Le Niger se retire officiellement de la Cour pénale internationale
Une nouvelle escalade dans la confrontation avec les institutions de justice internationale
Écrit par Ziad Abdel Fattah :
Le gouvernement du Niger a officiellement soumis sa demande de retrait de Cour pénale internationaleCette décision témoigne de l'escalade des tensions entre les pays du Sahel africain et les institutions judiciaires internationales, et intervient plusieurs mois après que Niamey, ainsi que le Mali et le Burkina Faso, ont annoncé leur intention de quitter la Cour.
Les autorités nigérianes ont justifié leur décision en accusant la cour de pratiquer ce qu'elles ont qualifié de ” deux poids, deux mesures ”, considérant qu'elle était devenue un instrument au service des intérêts de certaines puissances internationales et ciblant certains pays africains plutôt que d'autres, ce qui, selon le gouvernement, contredit les principes de justice et d'égalité entre les pays.
Appels à reconsidérer les relations avec les organismes internationaux
Cette initiative s'inscrit dans le cadre du rapprochement politique croissant entre les pays de l'Alliance du Sahel, qui comprend le Niger, le Mali et le Burkina Faso, où les gouvernements militaires des trois pays adoptent des positions communes à l'égard d'un certain nombre d'institutions et d'organisations internationales, malgré les appels répétés à reconsidérer la nature des relations avec les instances internationales.
La justice internationale ne reflète pas l'équilibre requis.
Les trois pays avaient précédemment annoncé leur intention de se retirer de la Cour pénale internationale, affirmant que le système judiciaire international actuel ne reflète pas l'équilibre nécessaire dans les relations entre les différents pays, et ne répond pas non plus aux demandes africaines relatives à la réforme des institutions internationales et au renforcement de la représentation du continent au sein de celles-ci.

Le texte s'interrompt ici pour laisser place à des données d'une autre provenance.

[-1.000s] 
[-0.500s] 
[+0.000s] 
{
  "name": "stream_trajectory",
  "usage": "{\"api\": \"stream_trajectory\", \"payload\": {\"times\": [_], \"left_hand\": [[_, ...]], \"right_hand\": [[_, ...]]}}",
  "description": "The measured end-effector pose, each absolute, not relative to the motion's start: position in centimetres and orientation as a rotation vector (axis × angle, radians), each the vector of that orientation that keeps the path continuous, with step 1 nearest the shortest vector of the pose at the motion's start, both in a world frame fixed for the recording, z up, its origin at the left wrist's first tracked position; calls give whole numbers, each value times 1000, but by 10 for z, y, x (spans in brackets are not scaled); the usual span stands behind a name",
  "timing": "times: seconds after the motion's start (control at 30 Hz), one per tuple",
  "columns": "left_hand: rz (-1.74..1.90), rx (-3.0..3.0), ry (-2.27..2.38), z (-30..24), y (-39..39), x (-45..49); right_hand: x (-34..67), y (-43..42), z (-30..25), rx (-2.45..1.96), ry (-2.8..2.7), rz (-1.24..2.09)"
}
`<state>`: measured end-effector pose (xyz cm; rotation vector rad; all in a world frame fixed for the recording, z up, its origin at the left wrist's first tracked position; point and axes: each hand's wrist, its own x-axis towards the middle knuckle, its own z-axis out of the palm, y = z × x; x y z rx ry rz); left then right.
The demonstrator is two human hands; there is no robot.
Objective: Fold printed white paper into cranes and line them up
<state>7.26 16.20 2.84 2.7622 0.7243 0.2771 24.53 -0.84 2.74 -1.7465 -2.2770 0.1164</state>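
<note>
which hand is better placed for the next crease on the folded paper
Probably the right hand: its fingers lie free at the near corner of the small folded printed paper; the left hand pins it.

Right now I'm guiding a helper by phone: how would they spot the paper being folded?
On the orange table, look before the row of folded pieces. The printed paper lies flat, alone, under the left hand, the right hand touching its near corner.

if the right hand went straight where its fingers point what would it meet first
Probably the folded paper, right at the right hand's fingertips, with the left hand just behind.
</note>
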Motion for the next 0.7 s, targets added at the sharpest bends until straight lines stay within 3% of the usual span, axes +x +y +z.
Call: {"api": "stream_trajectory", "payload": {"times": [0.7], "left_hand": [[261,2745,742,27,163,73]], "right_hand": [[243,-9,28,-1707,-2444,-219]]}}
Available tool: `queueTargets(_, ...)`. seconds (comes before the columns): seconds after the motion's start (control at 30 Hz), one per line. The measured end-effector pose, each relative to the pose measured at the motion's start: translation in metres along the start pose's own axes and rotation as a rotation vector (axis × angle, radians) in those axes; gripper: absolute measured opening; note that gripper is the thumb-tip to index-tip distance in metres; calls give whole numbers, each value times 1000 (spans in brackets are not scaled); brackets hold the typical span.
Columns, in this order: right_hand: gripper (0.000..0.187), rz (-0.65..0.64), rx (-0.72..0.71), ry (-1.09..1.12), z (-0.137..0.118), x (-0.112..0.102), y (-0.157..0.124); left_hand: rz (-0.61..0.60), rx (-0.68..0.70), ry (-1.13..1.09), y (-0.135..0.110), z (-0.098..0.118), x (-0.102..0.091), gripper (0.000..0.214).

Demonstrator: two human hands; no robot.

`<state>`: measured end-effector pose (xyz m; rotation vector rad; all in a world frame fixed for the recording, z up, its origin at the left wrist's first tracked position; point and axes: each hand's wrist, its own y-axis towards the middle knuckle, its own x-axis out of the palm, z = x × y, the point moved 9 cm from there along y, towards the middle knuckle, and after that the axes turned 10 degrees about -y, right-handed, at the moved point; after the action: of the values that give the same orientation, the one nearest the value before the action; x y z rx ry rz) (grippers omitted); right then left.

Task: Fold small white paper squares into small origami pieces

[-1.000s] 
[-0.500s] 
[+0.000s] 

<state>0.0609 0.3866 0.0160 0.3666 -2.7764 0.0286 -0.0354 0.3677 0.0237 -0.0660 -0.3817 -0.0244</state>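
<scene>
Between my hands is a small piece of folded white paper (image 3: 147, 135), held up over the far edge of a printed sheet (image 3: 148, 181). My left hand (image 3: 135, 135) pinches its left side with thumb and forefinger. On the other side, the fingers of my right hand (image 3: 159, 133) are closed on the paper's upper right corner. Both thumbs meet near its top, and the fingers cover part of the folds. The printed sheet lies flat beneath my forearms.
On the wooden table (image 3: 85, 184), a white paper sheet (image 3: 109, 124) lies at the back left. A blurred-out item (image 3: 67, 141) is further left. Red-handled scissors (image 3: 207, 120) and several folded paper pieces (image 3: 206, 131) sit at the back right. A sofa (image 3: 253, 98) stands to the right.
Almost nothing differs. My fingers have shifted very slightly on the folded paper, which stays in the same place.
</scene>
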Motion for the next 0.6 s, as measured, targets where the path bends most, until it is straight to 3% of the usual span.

Cette décision devrait ouvrir la voie à de larges discussions sur l'avenir des relations entre les pays du Sahel et les organisations judiciaires internationales, notamment au vu des critiques africaines croissantes adressées ces dernières années à la Cour pénale internationale, qu'on accuse de se concentrer de manière déséquilibrée sur les questions relatives au continent africain.
Dans un autre contexte, un groupe armé nigérien, fidèle à l'ancien président Mohamed Bazoum, a annoncé la libération de son chef, arrêté en Libye en février 2025, soit après plus d'un an de détention.
Le Front national de libération a été fondé un mois après le coup d'État militaire qui a renversé Bazoum en juillet 2023, le président arrivé au pouvoir par des élections démocratiques.
Depuis lors, Bazoum et son épouse sont restés détenus dans une aile du palais présidentiel de la capitale, Niamey, suite à la prise de pouvoir par le conseil militaire.
L'Armée nationale libyenne (ANL) a arrêté le chef du groupe, Mahmoud Salah, fin février 2025 lors d'un raid mené dans la ville de Qatrun, au sud de la Libye. L'ANL est dirigée par le maréchal Khalifa Haftar, qui contrôle la majeure partie de l'est et du sud de la Libye, région frontalière du Niger.